What needs to be done: Your task is to copy every record exactly.

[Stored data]
┌────────
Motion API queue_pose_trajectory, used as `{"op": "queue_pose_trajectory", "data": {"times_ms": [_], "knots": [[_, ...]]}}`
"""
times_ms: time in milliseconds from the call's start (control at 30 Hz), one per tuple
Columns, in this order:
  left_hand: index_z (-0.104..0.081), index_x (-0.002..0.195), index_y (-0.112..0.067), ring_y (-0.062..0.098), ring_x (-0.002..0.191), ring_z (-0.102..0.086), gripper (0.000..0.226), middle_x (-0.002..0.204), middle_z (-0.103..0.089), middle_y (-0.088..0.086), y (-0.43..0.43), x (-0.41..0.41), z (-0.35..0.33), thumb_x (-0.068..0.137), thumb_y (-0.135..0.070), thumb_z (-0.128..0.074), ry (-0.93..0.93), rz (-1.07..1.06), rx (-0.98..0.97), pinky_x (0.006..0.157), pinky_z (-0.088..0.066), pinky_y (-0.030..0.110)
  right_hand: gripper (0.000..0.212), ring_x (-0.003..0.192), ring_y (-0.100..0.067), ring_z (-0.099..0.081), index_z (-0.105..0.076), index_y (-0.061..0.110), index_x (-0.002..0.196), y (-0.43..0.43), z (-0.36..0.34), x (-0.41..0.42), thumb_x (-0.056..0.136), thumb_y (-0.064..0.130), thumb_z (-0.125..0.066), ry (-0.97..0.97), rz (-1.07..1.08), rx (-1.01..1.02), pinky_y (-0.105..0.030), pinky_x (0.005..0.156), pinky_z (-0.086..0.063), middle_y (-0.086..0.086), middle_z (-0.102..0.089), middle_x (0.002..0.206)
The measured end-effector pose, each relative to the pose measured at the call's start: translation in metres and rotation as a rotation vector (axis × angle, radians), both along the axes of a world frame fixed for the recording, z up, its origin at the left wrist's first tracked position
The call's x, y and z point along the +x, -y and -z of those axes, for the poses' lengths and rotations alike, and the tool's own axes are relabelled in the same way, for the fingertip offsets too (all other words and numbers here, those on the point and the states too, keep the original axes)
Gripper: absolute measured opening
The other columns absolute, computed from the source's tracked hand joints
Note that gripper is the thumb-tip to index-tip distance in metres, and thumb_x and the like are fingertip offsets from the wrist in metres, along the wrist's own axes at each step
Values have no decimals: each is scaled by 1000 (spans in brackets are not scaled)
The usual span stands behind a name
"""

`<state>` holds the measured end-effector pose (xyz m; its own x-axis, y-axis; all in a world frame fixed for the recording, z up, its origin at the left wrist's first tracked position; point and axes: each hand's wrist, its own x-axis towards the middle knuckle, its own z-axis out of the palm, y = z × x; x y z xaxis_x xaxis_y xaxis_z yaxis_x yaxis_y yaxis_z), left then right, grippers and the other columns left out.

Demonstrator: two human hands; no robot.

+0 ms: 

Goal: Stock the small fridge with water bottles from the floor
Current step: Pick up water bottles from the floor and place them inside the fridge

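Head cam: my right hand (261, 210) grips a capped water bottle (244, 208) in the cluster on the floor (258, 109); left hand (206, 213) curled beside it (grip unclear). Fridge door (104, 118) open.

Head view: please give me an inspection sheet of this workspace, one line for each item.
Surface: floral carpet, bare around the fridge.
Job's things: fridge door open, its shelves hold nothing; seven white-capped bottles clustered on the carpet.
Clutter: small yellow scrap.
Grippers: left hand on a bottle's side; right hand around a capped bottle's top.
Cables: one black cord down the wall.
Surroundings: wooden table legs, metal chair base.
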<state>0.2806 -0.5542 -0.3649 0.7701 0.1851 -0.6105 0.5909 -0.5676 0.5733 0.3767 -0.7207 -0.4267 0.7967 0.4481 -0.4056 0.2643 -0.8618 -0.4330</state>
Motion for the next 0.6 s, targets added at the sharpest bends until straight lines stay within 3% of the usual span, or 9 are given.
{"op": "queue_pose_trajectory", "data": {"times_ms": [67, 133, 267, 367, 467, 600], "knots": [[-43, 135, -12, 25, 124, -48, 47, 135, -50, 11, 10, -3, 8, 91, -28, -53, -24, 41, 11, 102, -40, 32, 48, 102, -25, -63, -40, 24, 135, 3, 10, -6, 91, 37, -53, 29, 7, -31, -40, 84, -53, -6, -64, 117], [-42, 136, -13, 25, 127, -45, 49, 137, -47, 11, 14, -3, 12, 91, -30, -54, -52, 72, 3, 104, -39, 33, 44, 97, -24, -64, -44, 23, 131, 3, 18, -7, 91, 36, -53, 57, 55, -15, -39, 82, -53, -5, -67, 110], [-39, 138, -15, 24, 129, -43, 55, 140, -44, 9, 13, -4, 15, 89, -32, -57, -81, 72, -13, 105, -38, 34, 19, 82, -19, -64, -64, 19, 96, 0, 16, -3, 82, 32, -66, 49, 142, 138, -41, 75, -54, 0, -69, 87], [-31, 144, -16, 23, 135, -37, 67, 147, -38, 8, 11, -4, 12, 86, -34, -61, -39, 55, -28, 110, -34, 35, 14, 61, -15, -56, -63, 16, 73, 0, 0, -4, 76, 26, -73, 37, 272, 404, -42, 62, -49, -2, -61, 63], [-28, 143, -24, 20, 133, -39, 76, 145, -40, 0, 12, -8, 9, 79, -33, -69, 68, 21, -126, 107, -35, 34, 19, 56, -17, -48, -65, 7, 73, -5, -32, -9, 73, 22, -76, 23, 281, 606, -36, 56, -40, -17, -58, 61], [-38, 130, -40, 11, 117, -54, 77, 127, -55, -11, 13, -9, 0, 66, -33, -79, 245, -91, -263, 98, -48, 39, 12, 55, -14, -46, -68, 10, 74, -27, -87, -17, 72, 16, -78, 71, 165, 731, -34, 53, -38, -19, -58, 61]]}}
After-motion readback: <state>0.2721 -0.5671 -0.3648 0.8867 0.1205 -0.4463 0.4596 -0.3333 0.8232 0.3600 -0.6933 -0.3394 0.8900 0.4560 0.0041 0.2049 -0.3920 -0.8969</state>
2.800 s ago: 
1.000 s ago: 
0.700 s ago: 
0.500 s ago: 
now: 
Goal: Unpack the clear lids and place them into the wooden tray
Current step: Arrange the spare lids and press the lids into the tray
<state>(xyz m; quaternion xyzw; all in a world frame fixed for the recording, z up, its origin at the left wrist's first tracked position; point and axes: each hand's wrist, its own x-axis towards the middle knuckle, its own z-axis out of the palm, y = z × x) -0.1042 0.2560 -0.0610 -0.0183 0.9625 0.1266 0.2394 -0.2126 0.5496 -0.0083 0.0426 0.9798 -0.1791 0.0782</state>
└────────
Response area:
Motion API queue_pose_trajectory, used as `{"op": "queue_pose_trajectory", "data": {"times_ms": [_], "knots": [[_, ...]]}}`
"""
times_ms: time in milliseconds from the call's start (control at 30 Hz), one per tuple
Columns, in this order:
  left_hand: index_z (-0.104..0.081), index_x (-0.002..0.195), index_y (-0.112..0.067), ring_y (-0.062..0.098), ring_x (-0.002..0.191), ring_z (-0.102..0.086), gripper (0.000..0.226), middle_x (-0.002..0.204), middle_z (-0.103..0.089), middle_y (-0.088..0.086), y (-0.43..0.43), x (-0.41..0.41), z (-0.35..0.33), thumb_x (-0.068..0.137), thumb_y (-0.135..0.070), thumb_z (-0.128..0.074), ry (-0.93..0.93), rz (-1.07..1.06), rx (-0.98..0.97), pinky_x (0.006..0.157), pinky_z (-0.088..0.066), pinky_y (-0.030..0.110)
  right_hand: gripper (0.000..0.212), ring_x (-0.003..0.192), ring_y (-0.100..0.067), ring_z (-0.099..0.081), index_z (-0.105..0.076), index_y (-0.061..0.110), index_x (-0.002..0.196), y (-0.43..0.43), z (-0.36..0.34), x (-0.41..0.42), thumb_x (-0.056..0.136), thumb_y (-0.064..0.130), thumb_z (-0.125..0.066), ry (-0.97..0.97), rz (-1.07..1.08), rx (-1.01..1.02), pinky_y (-0.105..0.030), pinky_x (0.005..0.156), pinky_z (-0.086..0.063), middle_y (-0.086..0.086), middle_z (-0.102..0.089), middle_x (0.002..0.206)
The measured end-effector pose, each relative to the pose measured at the call's start: translation in metres and rotation as a rotation vector (axis × angle, radians), both along the axes of a world frame fixed for the recording, z up, its origin at the left wrist's first tracked position
The call's x, y and z point along the +x, -y and -z of those axes, for the poses' lengths and rotations alike, and the tool's own axes are relabelled in the same way, for the fingertip offsets too (all other words and numbers here, those on the point and the states too, keep the original axes)
Gripper: absolute measured opening
The other columns absolute, computed from the source's tracked hand joints
Note that gripper is the thumb-tip to index-tip distance in metres, and thumb_x and the like are fingertip offsets from the wrist in metres, along the wrist's own axes at each step
Values have no decimals: each is scaled by 1000 (spans in brackets are not scaled)
The usual span stands behind a name
"""

`<state>` holds the measured end-effector pose (xyz m; its own x-axis, y-axis; all in a world frame fixed for the recording, z up, its origin at the left wrist's first tracked position; point and axes: each hand's wrist, its own x-axis towards the middle knuckle, its own z-axis out of the palm, y = z × x; x y z xaxis_x xaxis_y xaxis_z yaxis_x yaxis_y yaxis_z), left then right, grippers and the other columns left out.

Demonstrator: two human hands; no robot.

+0 ms: 

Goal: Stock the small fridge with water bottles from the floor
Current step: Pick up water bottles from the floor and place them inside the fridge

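Head cam: my right hand (261, 210) grips a capped water bottle (244, 208) in the cluster on the floor (258, 109); left hand (206, 213) curled beside it (grip unclear). Fridge door (104, 118) open.

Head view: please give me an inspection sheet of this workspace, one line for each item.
Surface: floral carpet, bare around the fridge.
Job's things: fridge door open, its shelves hold nothing; seven white-capped bottles clustered on the carpet.
Clutter: small yellow scrap.
Grippers: left hand on a bottle's side; right hand around a capped bottle's top.
Cables: one black cord down the wall.
Surroundings: wooden table legs, metal chair base.
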<state>0.2806 -0.5542 -0.3649 0.7701 0.1851 -0.6105 0.5909 -0.5676 0.5733 0.3767 -0.7207 -0.4267 0.7967 0.4481 -0.4056 0.2643 -0.8618 -0.4330</state>
Motion for the next 0.6 s, targets added at the sharpest bends until straight lines stay within 3% of the usual span, or 9 are given.
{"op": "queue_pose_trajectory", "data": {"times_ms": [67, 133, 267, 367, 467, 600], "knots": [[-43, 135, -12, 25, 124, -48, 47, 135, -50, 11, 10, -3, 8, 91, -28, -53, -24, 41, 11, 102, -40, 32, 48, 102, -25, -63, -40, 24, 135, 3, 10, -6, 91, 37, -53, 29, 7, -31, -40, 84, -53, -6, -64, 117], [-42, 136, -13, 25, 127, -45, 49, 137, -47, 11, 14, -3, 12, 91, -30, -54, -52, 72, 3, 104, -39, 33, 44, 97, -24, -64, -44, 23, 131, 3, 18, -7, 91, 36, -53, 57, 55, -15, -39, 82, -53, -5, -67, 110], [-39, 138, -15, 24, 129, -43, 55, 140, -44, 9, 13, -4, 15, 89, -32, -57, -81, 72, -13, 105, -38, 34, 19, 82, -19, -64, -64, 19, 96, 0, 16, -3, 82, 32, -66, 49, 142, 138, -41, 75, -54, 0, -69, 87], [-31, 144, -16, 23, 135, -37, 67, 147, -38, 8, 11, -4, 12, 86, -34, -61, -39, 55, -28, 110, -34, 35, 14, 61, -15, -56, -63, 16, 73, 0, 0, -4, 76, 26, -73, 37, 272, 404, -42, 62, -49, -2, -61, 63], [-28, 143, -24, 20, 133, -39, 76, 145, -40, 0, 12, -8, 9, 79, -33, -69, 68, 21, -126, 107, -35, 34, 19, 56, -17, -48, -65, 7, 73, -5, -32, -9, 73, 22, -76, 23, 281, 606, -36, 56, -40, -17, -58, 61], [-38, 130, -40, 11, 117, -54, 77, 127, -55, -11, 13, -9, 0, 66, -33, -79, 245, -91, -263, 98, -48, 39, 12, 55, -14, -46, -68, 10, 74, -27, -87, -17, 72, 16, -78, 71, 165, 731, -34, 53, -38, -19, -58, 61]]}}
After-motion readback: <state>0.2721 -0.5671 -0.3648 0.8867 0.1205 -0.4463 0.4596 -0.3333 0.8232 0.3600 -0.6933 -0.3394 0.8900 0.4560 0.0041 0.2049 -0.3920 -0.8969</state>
2.800 s ago: 
1.000 s ago: 
0.700 s ago: 
0.500 s ago: 
now: 
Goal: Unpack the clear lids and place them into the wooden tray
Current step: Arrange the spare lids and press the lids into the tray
<state>(xyz m; quaternion xyzw; all in a world frame fixed for the recording, z up, its origin at the left wrist's first tracked position; point and axes: each hand's wrist, its own x-axis towards the middle knuckle, its own z-axis out of the palm, y = z × x) -0.1042 0.2560 -0.0610 -0.0183 0.9625 0.1266 0.2394 -0.2126 0.5496 -0.0083 0.0426 0.9798 -0.1791 0.0782</state>

No further work is required for this exercise.